How much do you know about the loan options available to you as a mortgage applicant?
For starters, many versions of mortgage loans are available, but each may have something unique about it.
It can be somewhat overwhelming if you’re new to loans.
It may seem like you’ve narrowed your loan options to one viable seeming product only to discover that there are different variations of the same product.
One case where this happens, and where it can become quite confusing is bridging loans that come in two distinctive variations:
- Closed bridging loans.
- Open bridging loans.
What’s the Difference Between a Closed Bridging Loan and an Open Bridging Loan?
First, let’s nail down the most obvious differences between closed and open bridging loans.
Closed bridging loans are short-term loans with defined exit strategies, whereas open bridging loans are short-term loans without an end date or exit strategy.
In other words, open bridging loans have no end date.
The major difference between these two versions of bridging loans is whether or not the borrower has to follow a clear, planned-out strategy for paying the loan.
Exit strategies are general strategies that transition the loan at a certain period.
This could be selling another property, getting a new mortgage or another transaction planned for a future date.
If you know you have the finances and can afford to pay off the loan by a certain date, you will probably end up with a closed bridging loan.
An exit plan for a closed loan must include a clear exit strategy that includes the date the loan will be completed. Open bridging loans are quite different.
What Can I Use a Bridging Loan For?
There are many reasons why borrowers opt to apply for closed and open bridging loans.
While every borrower is unique, some common reasons for bridging loans are obtained.
These include the following:
- You can use a bridging loan to secure your next property while waiting for your current property to sell.
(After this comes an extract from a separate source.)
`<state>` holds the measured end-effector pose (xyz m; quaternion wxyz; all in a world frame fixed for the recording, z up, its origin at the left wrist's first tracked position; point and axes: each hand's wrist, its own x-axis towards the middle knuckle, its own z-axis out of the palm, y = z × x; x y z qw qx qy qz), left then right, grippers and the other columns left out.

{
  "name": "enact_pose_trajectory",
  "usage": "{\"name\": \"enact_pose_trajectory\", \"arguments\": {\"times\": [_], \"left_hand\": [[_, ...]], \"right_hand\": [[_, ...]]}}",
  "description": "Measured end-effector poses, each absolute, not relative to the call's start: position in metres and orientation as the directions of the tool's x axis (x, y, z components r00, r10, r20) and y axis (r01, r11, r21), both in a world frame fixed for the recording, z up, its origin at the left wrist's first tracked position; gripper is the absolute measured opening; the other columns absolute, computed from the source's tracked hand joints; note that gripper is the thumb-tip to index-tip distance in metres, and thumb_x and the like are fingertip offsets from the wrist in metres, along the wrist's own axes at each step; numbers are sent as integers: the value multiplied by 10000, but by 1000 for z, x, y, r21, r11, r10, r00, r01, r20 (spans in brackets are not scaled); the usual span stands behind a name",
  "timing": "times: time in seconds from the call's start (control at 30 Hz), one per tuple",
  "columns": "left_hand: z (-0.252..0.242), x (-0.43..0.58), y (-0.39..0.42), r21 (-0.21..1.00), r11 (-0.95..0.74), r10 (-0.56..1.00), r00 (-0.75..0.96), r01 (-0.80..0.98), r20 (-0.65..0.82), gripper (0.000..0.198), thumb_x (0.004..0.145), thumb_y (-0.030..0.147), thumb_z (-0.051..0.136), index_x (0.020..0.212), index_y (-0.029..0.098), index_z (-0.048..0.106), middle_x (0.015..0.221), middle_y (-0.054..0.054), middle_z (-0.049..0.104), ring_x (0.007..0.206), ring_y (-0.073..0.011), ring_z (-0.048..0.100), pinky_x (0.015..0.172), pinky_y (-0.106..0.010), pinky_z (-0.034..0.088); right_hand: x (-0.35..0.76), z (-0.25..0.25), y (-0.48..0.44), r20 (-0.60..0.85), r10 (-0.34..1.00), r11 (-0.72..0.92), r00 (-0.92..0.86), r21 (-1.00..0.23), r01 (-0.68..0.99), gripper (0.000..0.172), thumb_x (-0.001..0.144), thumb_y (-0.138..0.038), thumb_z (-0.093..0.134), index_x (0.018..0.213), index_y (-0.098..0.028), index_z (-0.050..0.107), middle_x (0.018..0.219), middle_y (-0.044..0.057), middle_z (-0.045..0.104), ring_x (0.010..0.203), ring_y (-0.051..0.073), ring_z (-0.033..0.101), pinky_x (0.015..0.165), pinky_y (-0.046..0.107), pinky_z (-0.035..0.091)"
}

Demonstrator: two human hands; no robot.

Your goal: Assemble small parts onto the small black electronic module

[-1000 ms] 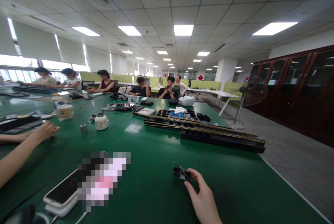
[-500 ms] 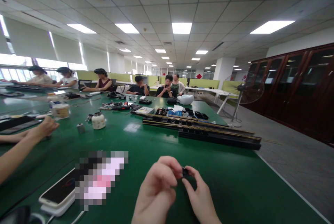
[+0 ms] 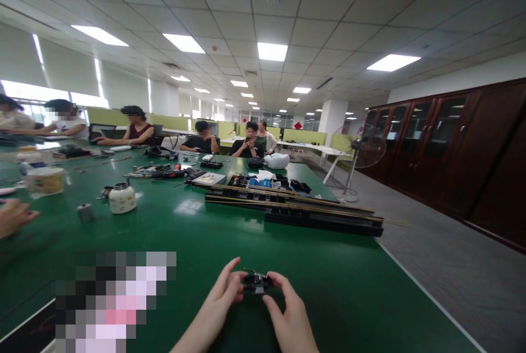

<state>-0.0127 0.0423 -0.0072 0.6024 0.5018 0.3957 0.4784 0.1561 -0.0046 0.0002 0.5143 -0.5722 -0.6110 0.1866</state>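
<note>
A small black part (image 3: 255,283) with thin wire ends is held just above the green table (image 3: 349,292), near its front edge. My left hand (image 3: 216,309) pinches its left end with fingertips. My right hand (image 3: 289,320) grips its right end between thumb and forefinger. Both hands come in from the bottom middle of the view and meet at the part.
Long black rails (image 3: 312,213) lie across the table's middle right. A white jar (image 3: 122,198) and a small grey cylinder (image 3: 85,212) stand at left. Another person's hand (image 3: 12,216) rests at the left edge. Several people sit at the far end. A fan (image 3: 361,150) stands on the floor.
My left hand came in and joined my right on the black part, which now shows between the fingertips. The view has swung to the right and slightly down.
</note>
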Motion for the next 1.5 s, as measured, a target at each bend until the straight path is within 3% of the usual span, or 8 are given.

- Bridging loans can be used to secure auction properties.
- Proceed with a purchase even if there’s a break in the buying chain.
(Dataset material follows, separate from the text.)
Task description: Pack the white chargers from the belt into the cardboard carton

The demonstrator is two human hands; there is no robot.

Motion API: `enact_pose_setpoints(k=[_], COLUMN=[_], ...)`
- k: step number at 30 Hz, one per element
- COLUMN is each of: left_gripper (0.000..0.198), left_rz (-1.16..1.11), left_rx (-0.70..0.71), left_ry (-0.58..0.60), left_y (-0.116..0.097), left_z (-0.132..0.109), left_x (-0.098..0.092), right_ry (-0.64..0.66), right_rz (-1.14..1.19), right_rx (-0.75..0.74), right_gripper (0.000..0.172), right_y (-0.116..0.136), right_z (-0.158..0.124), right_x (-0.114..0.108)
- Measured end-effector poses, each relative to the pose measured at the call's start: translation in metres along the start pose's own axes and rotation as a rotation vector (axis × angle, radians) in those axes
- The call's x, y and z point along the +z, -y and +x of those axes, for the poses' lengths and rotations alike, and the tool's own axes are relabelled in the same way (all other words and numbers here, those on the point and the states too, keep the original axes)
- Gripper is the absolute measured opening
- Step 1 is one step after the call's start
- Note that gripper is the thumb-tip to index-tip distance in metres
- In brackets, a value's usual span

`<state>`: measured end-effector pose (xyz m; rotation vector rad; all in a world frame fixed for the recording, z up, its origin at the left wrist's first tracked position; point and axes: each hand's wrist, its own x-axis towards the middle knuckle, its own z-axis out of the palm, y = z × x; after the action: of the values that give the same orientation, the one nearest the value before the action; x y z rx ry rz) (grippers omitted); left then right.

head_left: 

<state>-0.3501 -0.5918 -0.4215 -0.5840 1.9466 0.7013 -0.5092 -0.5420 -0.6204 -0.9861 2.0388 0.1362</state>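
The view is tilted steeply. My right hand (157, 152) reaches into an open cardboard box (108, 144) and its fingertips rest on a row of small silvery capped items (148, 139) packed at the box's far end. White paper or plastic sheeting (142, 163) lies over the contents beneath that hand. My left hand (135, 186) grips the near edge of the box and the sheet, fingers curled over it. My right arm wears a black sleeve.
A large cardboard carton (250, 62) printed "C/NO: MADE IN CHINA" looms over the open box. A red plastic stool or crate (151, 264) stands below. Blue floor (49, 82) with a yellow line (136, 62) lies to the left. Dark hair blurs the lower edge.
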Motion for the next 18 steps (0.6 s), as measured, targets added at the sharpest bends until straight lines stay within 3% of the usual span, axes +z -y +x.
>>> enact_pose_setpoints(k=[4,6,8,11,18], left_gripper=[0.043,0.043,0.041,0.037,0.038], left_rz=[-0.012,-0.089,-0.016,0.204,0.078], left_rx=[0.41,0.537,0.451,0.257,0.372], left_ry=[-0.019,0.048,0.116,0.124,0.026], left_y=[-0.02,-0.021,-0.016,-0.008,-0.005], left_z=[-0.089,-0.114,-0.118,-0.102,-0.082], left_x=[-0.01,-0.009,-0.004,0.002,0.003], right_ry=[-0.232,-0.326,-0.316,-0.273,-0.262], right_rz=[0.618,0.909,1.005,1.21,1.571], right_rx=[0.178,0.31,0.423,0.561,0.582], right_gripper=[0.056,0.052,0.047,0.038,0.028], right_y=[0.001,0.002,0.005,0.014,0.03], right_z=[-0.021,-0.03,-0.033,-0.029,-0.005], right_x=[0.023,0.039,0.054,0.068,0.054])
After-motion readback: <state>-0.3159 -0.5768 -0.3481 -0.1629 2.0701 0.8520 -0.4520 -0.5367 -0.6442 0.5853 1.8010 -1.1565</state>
- Fund the carrying out of developments and refurbishments a property needs before a mortgage can be obtained.
- Expanding an existing property portfolio as a landlord.
Who is Eligible for Mortgage Bridging Loans?
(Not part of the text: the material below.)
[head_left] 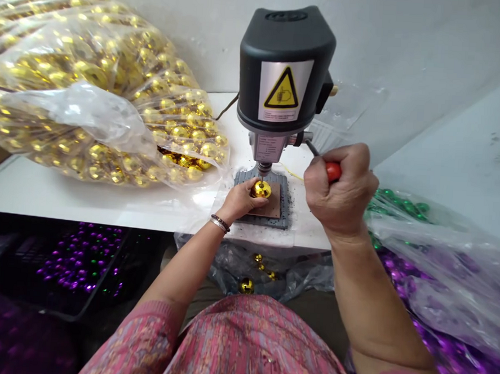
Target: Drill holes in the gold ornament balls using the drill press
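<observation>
A small drill press [286, 70] with a dark grey motor housing and a yellow warning sticker stands on the white table. Under its chuck, my left hand [241, 199] grips a shiny gold faceted ball [261, 190] from the left side. The ball sits on a brown board [273, 202] laid over the grey drill base [284, 222]. The thin bit comes down to the ball's top; I cannot tell whether it has gone in. My right hand [338, 189] is closed around the red knob [333, 171] of the feed lever.
A large clear bag of gold balls [112, 77] fills the table's left. Several gold balls lie on a plastic sheet [304, 272] over my lap. To the right are bags with green balls [401, 205] and purple ones [444, 334]. A dark crate [77, 312] with purple balls stands below left.
</observation>
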Tool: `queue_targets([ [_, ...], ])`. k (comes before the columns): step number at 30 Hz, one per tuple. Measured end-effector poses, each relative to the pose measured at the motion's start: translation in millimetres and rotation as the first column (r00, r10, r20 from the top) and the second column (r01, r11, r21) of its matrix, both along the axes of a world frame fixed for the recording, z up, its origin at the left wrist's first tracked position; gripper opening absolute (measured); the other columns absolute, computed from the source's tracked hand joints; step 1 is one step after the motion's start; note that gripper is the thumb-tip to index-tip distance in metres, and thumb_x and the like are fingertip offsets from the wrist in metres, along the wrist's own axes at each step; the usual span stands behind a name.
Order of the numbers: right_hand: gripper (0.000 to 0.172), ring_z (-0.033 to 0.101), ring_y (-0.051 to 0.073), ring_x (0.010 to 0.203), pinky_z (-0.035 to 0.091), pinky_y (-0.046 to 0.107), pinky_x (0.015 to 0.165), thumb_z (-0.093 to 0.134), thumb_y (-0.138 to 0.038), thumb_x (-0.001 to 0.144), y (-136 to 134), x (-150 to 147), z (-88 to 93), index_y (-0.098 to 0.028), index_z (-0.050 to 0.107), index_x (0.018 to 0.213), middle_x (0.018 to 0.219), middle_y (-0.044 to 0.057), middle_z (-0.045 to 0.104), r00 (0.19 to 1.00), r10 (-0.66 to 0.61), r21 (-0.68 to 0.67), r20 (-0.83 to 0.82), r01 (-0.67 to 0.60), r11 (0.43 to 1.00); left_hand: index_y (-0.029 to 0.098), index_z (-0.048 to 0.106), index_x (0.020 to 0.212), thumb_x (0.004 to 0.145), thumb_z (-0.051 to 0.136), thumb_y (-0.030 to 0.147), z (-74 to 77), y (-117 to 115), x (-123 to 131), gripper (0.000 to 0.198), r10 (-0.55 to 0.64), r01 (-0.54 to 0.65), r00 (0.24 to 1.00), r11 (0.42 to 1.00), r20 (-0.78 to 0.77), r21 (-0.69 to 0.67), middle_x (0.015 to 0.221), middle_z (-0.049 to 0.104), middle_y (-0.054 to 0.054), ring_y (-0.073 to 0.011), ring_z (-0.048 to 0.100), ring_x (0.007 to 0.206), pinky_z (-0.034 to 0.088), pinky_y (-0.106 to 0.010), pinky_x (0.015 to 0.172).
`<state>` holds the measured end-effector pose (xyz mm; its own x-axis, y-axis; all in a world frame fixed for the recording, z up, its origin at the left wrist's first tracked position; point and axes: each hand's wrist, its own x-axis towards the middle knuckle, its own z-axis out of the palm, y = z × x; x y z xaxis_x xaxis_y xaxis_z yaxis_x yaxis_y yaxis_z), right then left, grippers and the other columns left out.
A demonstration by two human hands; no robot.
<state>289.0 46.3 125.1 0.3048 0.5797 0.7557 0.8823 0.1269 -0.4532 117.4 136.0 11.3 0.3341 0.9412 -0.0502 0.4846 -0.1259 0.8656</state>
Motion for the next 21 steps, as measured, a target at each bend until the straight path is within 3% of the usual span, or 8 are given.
queue_targets([
  [10,0.011,0.048,0.014,0.061,0.042,0.030,0.061,0.051,-0.033,0.089,9,4,-33.0,-0.023,0.052,0.085,0.068,0.000,0.051,0.998,0.032,0.246,0.062,-0.046,0.968,0.020,0.064,0.140,0.068,0.087,0.030,5.0,-2,1,0.076,-0.040,0.038,0.998,0.999,-0.049,-0.033,0.111,0.077,-0.004,-0.0229,0.070,0.099,0.054,-0.031,0.089],
  [16,0.011,0.053,0.014,0.063,0.044,0.029,0.062,0.052,-0.034,0.089,12,2,-40.8,-0.023,0.054,0.086,0.071,0.001,0.056,1.000,0.001,0.279,0.018,-0.006,0.960,0.022,0.065,0.138,0.069,0.088,0.034,2.8,-2,0,0.074,-0.042,0.042,0.996,0.999,-0.078,0.005,0.113,0.076,-0.005,-0.0244,0.070,0.103,0.052,-0.033,0.096],
  [21,0.007,0.055,0.015,0.064,0.045,0.029,0.062,0.052,-0.029,0.087,14,1,-50.2,-0.023,0.052,0.087,0.071,0.001,0.055,0.999,0.045,0.336,0.019,-0.048,0.940,0.023,0.067,0.135,0.071,0.086,0.036,3.5,-3,0,0.068,-0.057,0.059,0.993,0.998,-0.104,0.021,0.112,0.077,-0.005,-0.0247,0.070,0.102,0.052,-0.033,0.094],
])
No one can just apply for a loan on a whim.
You need to ensure that you have the correct documentation available and meet the eligibility requirements.
Are you eligible to apply for bridging loans?
You may well be! Below are some of the eligibility requirements:
- You must be a partnership, limited company or private individual to apply.
- You can still apply if you are retired, self-employed or traditionally employed.
- Minimum age to apply is 18 years old, although some lenders have higher age limits.
- Have a registered UK address.
- Applicants must have a defined exit route. For instance, you plan to refinance a loan or sell the property.
- You must be purchasing or refurbishing the commercial or residential property.
- You should have some form of security for the loan.
- Borrowers should be requesting a minimum of £10,000.
Keep in mind that these are generalised eligibility requirements, and they can change at any time without notice.
So it’s always a good idea to check the requirements before you start and potentially waste your time.
That said, it is best to work with a mortgage broker with a finger on the pulse of all things bridging loans.
This means they know the latest industry standards, where to find the best bridging cash deals and the latest eligibility requirements.
Which Loan is the Better Choice? Open Bridging Loans or Closed Bridging Loans?
When choosing the right bridging loan for you, you may wonder if it’s better to go with an open bridging loan or a closed bridging loan.
Understanding them a bit more might help you make an informed decision.
Regarding better rates and easier approvals, closed loans win first prize.
In addition, because there is a defined exit strategy in place, these loans are considered simpler to get than when compared with open-ended bridging loans.
The thing about bridging loans is that they are designed to be short-term loans, not long-term solutions.
The interest rates on bridging loans are typically much higher than regular loans, and they don’t usually extend past 12 months.
If you can prove to the lender that you can pay the loan off in the prescribed time, you’re likely to get approved and, of course, be offered favourable terms.
If you think that closed bridging loans have a high-interest rate, open bridging loans have an even higher interest rate.
There may be no definitive exit strategy, but the lender will still want to know how you plan to raise funds to repay the loan.
These loans cannot be paid off in little bits each month.
An example of this type of loan is an open loan applied for by a borrower who plans to sell the property to raise funds to repay the loan.
Closed vs Open Bridging Loans Last Word
When trying to decide whether open or closed bridging loans are for you, take the time to consider what your actual plan is for the loan.
For example, do you have a defined exit strategy or wish to have a more open-ended situation?
Check if you meet the general eligibility criteria, and then take the time to consult with a professional mortgage broker who can advise you on the correct course of action.